Back again at CASRO Panels. The afternoon is dedicated to survey routers. As this has unfolded it’s clear to me that it is the perfect way to end to the conference. It’s the logical endpoint. So let’s go back to the beginning and note that there seem to be four overriding themes to this conference.
The first was implicit in Kim Dedeker’s opening remarks about the focus on reliability rather than validity. It’s hard any more to find anyone whose head has been in the game to argue that panel research as we practice it today (with a few notable exceptions) produces representative samples or results that are projectable to target populations with any specific accuracy. That is at long last a settled issue. As Kim suggested, clients can deal with results that they know have some bias as long as those results are not jumping all over the place from survey to survey. For many of their purposes directional results are just fine.
The second is that the panel data quality crisis (which Kim sort of launched) is no longer the focus. Panel companies and research suppliers have developed a set of solutions to deal with the biggest issues and these are being implemented all over the industry. It may be too soon to pronounce the problem solved, but I think it’s clear that we are out of the woods on this one. There still is good and important research on this issue, some of it presented at this conference, but we seem to have figured this one out.
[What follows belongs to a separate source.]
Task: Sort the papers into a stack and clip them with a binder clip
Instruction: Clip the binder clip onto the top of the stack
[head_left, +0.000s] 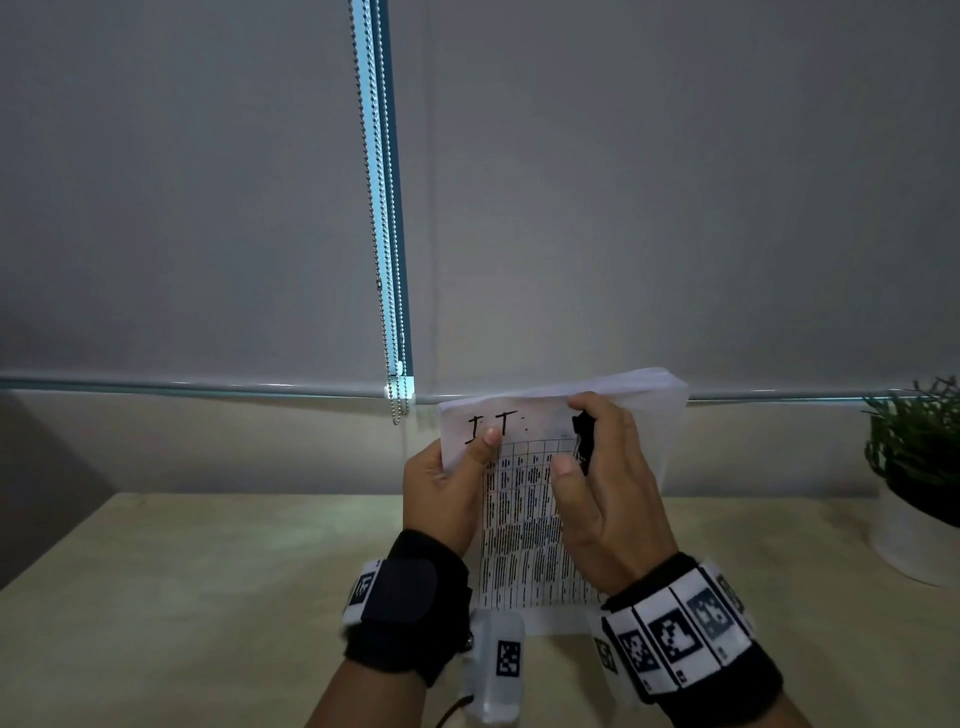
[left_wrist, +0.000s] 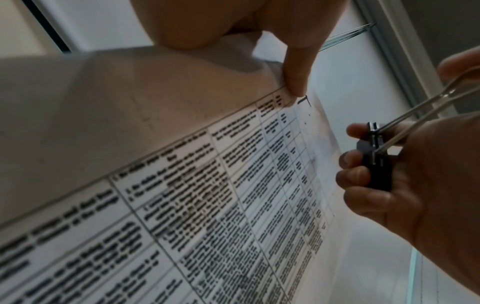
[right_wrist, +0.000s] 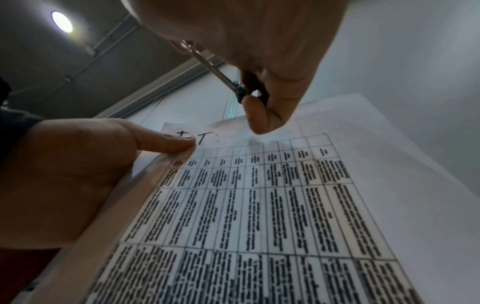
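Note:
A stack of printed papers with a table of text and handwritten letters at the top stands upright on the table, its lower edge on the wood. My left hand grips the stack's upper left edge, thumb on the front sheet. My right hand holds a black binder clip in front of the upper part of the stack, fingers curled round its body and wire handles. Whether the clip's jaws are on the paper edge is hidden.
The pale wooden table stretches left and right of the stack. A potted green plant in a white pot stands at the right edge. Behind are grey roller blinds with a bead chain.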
The third is the clear realization that there is wide variability in panels and it’s unwise to expect to get consistent results from panel to panel. One of the themes of the ARF research is to protect against variability by making sure that the panel you choose to work with as the depth to support the full run of your research. If the panel can’t sustain it and you are forced to change, you could be in for a rocky time.
Finally, the era of the panel as we have known it over roughly the last 15 years is rapidly closing. The old model of sending a bunch of invitations to the panel and directing panelists to a single survey is increasingly untenable. As people have been pointing out for years the panel model is not sustainable. The pool of willing respondents is limited and we need strategies that tap multiple sources to draw in the number of respondents we need to meet the demand. And so we need to create a nearly constant stream of willing respondents from panels, from river, from social networks, from IM, from sms messaging ,etc. .
Which brings us to routers. We need effective ways to allocate those respondents. These things have been around for over a decade and mostly used with river sampling, but they have been black boxes that most of us know very little about. Now getting routers right seems like a critical issue. We heard nice presentations from Western Wats and OTX on various approaches to routing. The main takeaway seemed to be that random assignment of Rs to waiting surveys is the most efficient in terms of sample utilization as well as the best way to moderate the diversity/bias across these multiple sample sources. But it’s not that simple. There are other issues as well. For example, we need routers that minimize respondent burden. Some routers keep sending Rs through multiple surveys until they find one that the R qualifies for. People can get trapped in these and are unlikely to come back a second time. Equally problematic is the difficulty of computing some standard metrics we are used to like response rate or contact rate. Or should we have willing Rs to more than one survey out of the same recruitment? What happens when the input stream varies by source? Are the types of screening questions that Jackie Lorch described in her paper a good idea? The more people talk about it, the more difficult the problem becomes.
So my main takeway for the last two days is that a dramatic change is upon us and it’s not clear just how ready we are for that change. Most of the buzz in the MR world over the last year or so has been about social media, MROCs, Twitter, etc. Panels were passé.
For better or for worse, panels are becoming a lot more interesting.